Until recently, the lone exception was e-mail. You didn’t need permission to contact someone by e-mail, and you could be reasonably certain that a message you sent would land in the recipient’s inbox. Inevitably that had to change, too. The spam epidemic compels us to create and use the e-mail equivalent of NATs and firewalls: a combination of content filters, white lists, and blacklists.

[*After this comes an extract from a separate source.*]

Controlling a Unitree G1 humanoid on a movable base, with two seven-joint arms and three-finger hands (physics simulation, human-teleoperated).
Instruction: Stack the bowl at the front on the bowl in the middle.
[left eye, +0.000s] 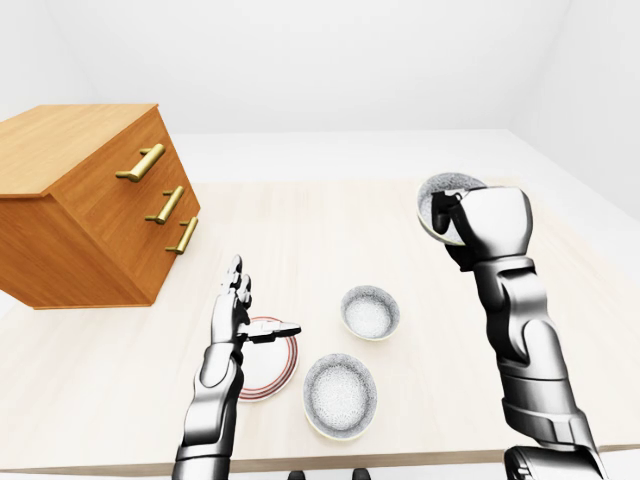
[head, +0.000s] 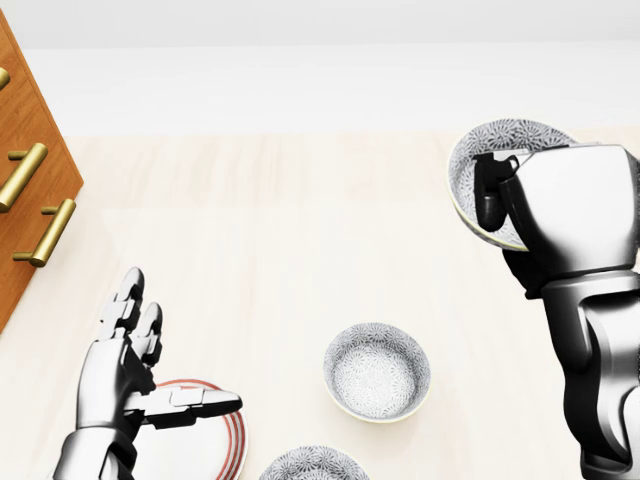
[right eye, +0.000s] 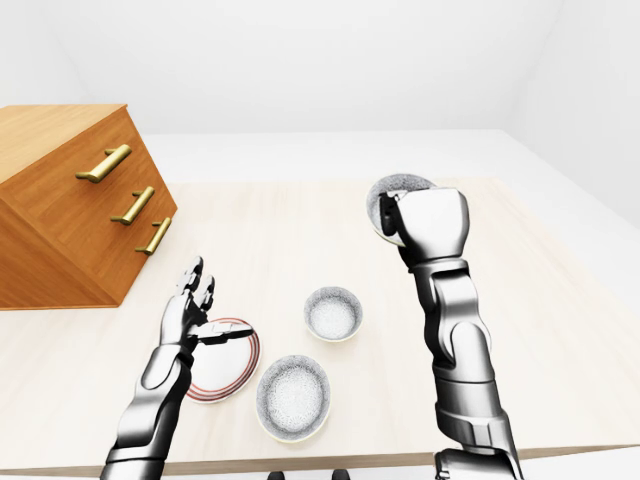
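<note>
A patterned grey bowl (head: 505, 140) hangs tilted in the air at the right of the head view, with my right hand (head: 490, 195) shut on its rim. Below and to its left, a second bowl (left eye: 370, 312) of the same kind stands upright on the pale table (left eye: 300, 230). A larger-looking third bowl (left eye: 340, 395) sits near the bottom of the left-eye view. My left hand (left eye: 262, 305) is open, fingers spread and thumb out, hovering over a red-rimmed white plate (left eye: 275, 375) to the left of the two bowls.
A wooden chest of drawers (left eye: 90, 210) with brass handles stands tilted at the table's left. The table's near edge (left eye: 420, 460) runs along the bottom of the left-eye view. White walls lie behind.
</note>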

The immediate tactical question is not whether to use these techniques, but how. There are also long-term strategic questions about the things we expect e-mail to do. But first things first: If more than a trickle of spam is landing in your organization’s inboxes, you need to solve that problem now.

Identifying the sender

The two main types of anti-spam solutions — those based on the identity of the sender and those based on the content of the message — can be, and usually are, deployed in combination. The two models for deploying anti-spam solutions — on gateways and servers or on clients — can also be used in combination, although many enterprises would prefer a server-based approach that won’t add to existing desktop support and training burdens. Click for larger view.

28FEspam-in2.gif
The two main types of anti-spam solutions — those based on the identity of the sender and those based on the content of the message — can be, and usually are, deployed in combination. The two models for deploying anti-spam solutions — on gateways and servers or on clients — can also be used in combination, although many enterprises would prefer a server-based approach that won’t add to existing desktop support and training burdens. Click for larger view.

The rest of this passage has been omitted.